As soon as the line containing "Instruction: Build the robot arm" appears in the material below, start returning lines exactly, and end with the line containing "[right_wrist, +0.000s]".
·····
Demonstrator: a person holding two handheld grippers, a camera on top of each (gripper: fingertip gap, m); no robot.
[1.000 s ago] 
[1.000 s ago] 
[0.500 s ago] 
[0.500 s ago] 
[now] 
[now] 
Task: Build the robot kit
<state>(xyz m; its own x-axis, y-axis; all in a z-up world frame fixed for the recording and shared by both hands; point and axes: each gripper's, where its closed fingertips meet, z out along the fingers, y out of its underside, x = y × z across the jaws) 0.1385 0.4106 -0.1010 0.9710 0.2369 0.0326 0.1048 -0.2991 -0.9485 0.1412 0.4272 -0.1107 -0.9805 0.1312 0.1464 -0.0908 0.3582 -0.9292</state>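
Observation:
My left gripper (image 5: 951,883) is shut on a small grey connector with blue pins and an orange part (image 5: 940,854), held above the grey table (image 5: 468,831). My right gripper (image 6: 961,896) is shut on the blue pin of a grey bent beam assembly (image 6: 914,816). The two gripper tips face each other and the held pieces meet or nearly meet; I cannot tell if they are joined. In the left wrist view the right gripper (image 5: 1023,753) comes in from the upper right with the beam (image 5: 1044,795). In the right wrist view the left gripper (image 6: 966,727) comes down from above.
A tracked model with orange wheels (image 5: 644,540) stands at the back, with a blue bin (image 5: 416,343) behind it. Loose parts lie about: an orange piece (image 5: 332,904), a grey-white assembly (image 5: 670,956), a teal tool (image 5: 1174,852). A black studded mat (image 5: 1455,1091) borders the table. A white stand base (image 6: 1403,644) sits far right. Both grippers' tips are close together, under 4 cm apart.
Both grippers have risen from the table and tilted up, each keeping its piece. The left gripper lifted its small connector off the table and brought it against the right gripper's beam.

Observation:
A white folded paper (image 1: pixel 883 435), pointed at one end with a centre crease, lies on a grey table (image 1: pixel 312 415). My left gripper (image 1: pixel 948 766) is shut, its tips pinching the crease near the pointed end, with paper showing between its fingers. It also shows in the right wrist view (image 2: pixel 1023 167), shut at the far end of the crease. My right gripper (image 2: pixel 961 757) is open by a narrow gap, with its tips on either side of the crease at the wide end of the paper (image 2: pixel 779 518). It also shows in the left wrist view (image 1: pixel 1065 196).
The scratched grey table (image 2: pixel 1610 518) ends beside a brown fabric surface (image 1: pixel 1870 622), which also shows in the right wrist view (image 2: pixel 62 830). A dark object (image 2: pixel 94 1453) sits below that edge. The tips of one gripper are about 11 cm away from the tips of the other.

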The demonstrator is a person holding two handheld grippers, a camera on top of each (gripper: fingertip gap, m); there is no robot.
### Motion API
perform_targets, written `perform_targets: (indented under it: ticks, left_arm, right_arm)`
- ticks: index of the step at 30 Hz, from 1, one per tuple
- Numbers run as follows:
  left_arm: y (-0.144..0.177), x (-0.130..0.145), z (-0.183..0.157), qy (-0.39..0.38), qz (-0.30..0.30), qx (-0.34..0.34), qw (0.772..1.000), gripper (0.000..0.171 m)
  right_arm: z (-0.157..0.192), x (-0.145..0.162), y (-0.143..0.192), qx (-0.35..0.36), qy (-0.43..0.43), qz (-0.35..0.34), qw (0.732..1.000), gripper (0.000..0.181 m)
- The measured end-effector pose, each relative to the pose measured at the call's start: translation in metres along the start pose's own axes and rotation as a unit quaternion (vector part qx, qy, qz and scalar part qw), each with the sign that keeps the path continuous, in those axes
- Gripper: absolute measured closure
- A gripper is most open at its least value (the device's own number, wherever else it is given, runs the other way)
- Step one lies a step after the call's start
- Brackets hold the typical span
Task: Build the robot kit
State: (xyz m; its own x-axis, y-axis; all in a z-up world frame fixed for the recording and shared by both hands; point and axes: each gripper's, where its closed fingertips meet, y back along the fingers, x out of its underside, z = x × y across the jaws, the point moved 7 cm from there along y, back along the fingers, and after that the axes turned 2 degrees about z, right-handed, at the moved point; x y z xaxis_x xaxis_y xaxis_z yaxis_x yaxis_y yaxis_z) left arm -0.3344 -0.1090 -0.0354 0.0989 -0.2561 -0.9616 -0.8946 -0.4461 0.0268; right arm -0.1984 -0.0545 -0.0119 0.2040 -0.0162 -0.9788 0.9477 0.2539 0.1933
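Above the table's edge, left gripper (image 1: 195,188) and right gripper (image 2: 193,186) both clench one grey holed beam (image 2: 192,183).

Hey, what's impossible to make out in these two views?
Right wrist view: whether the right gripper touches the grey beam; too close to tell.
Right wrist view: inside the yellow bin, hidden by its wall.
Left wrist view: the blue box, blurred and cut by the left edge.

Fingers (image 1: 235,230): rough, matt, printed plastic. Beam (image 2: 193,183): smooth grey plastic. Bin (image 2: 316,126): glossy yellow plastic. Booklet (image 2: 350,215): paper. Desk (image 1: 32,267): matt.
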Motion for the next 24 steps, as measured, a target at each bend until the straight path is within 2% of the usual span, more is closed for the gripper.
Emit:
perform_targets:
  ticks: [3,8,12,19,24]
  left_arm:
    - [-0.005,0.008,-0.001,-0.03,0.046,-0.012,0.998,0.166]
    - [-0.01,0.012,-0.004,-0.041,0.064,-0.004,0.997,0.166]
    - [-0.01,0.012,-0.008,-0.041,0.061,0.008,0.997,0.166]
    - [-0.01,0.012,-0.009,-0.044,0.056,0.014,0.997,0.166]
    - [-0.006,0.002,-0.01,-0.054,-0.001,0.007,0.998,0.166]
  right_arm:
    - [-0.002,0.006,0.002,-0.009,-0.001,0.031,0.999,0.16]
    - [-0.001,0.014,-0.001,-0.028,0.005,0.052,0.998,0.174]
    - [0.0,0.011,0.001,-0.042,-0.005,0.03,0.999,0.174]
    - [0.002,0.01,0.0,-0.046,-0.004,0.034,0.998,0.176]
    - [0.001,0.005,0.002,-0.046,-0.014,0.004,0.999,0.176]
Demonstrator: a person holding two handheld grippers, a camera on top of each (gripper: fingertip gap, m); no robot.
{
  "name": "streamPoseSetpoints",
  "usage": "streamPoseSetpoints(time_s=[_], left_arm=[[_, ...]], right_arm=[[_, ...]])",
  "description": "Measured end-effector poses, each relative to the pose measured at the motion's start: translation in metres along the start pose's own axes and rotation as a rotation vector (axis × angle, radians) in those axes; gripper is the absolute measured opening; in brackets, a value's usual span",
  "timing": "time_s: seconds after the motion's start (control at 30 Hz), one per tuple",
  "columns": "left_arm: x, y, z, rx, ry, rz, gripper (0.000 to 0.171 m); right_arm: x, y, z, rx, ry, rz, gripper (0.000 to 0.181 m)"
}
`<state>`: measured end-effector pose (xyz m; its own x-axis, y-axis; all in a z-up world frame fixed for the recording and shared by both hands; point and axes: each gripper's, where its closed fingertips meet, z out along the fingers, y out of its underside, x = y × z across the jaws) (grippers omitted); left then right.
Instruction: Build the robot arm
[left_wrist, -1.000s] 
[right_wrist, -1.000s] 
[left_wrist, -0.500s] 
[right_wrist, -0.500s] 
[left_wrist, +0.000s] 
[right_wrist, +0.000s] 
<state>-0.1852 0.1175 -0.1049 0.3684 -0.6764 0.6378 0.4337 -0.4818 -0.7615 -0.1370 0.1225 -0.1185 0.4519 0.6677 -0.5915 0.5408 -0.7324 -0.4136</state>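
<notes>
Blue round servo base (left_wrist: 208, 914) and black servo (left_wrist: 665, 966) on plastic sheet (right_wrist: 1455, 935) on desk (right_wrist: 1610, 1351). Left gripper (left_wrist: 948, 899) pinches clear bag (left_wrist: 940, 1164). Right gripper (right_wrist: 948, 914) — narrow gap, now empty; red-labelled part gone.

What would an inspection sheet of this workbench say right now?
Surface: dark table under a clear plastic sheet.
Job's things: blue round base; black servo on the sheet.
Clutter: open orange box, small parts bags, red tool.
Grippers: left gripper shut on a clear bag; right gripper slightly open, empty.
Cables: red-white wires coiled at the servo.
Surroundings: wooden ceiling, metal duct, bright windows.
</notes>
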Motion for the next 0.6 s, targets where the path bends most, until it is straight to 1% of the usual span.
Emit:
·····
### ANSWER SPACE
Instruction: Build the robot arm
[left_wrist, -1.000s] 
[right_wrist, -1.000s] 
[left_wrist, -0.500s] 
[right_wrist, -0.500s] 
[left_wrist, +0.000s] 
[right_wrist, +0.000s] 

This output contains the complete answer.